In the case of single-spanning membrane proteins, the TRAM protein can be cross-linked to the nascent chain from probes located within the TM region during membrane integration (Do et al., 1996; Heinrich et al., 2000). The association of the TRAM protein with single-spanning membrane proteins occurs at a discrete stage(s) of integration (Do et al., 1996) and can be induced by the introduction of a charged residue into the TM (Heinrich et al., 2000). To date, the limited cross-linking studies of polytopic membrane proteins that have been carried out have failed to reveal any cross-linking of the nascent chains to the TRAM protein (Laird and High, 1997; Mothes et al., 1997).

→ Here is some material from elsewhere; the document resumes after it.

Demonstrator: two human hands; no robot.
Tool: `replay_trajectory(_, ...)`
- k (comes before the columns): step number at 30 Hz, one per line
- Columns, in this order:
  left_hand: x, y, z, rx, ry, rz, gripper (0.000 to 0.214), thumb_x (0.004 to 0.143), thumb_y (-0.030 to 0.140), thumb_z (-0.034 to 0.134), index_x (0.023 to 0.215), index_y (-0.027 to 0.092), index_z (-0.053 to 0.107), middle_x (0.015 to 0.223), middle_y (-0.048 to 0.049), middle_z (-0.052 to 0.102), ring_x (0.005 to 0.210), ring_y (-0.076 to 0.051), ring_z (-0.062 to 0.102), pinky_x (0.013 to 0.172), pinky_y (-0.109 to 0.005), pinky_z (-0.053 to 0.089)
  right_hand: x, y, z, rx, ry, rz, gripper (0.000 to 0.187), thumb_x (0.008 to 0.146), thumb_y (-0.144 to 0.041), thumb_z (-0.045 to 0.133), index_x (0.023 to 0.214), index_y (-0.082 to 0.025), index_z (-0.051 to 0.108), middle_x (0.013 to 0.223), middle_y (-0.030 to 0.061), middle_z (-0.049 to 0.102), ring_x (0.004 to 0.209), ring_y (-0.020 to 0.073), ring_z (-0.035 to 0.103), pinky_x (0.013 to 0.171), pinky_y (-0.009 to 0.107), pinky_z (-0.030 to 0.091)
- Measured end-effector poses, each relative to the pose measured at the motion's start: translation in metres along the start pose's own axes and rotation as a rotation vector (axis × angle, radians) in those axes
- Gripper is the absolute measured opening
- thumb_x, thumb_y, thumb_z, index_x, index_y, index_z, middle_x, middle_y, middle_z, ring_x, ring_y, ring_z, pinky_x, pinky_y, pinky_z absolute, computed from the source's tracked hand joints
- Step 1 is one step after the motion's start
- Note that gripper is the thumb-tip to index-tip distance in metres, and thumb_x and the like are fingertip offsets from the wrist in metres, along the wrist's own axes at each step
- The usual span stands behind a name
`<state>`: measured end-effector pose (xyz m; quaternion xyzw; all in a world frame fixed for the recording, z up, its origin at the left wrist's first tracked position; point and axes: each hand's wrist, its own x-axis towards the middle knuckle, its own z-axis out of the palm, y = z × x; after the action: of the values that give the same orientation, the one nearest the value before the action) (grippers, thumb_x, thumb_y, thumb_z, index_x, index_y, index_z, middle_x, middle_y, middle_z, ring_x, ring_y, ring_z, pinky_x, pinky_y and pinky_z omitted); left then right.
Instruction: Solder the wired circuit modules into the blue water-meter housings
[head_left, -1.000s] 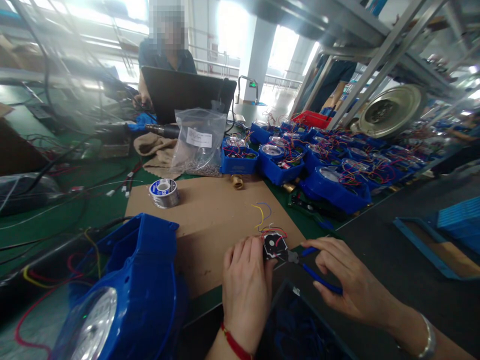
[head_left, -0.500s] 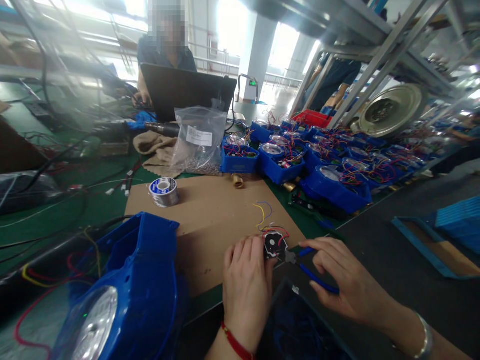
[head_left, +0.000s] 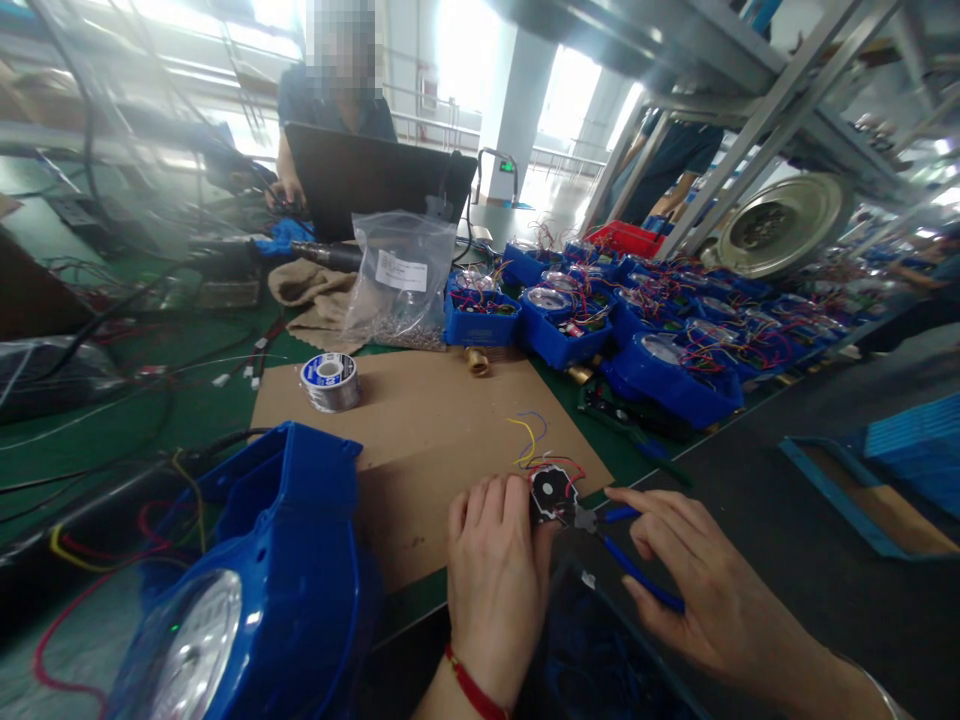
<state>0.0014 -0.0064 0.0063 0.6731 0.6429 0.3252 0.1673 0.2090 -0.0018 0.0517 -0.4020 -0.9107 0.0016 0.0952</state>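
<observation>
Leftmost, big blue meter housing [head_left: 285, 560] up close; beyond it, solder spool [head_left: 328, 381] on cardboard sheet [head_left: 420, 420]. Then left hand [head_left: 491, 570], fingers pressed together, pinching small black round part [head_left: 551, 492] with coloured wires at the cardboard's near edge. Next, blue-handled pliers [head_left: 622, 550], nose touching the part, gripped in right hand [head_left: 697, 580], fingers loosely closed round the handles. Farther right, blue trays [head_left: 660, 385].
</observation>
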Motion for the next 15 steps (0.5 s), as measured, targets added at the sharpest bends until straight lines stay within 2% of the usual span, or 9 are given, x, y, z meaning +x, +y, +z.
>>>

In this study, we show that although opsin TM1 is not detected in proximity to the TRAM protein, TM2 is. Interestingly, TM2 contains a charged residue (aspartic acid at residue 68; Table 1), whereas TM1 does not, consistent with the proposal that TRAM might contribute to the ER translocon retention of amino acid sequences that are not sufficiently hydrophobic to partition into the lipid bilayer (Heinrich et al., 2000). Any such effect is transient, however, because we observe the loss of TM2 cross-linking to TRAM as the chain length of the integration intermediate is increased. Furthermore, our data show that the presence of a charged amino acid residue alone is not sufficient to stabilize the association of a TM with TRAM. Hence, when the amino acid sequence of TM2 is introduced as the first TM spanning region of opsin, no cross-linking to TRAM is detected.

We conclude that, when a protein contains multiple transmembrane domains, the relative position of each TM plays a central role in dictating the accessory proteins that are associated with it during its membrane insertion. On the basis of the data presented herein, we have created a unifying model to describe the sequence of proteinaceous environments that are experienced by both TM1 and TM2 of opsin during the membrane insertion of the nascent polypeptide (Figure 10).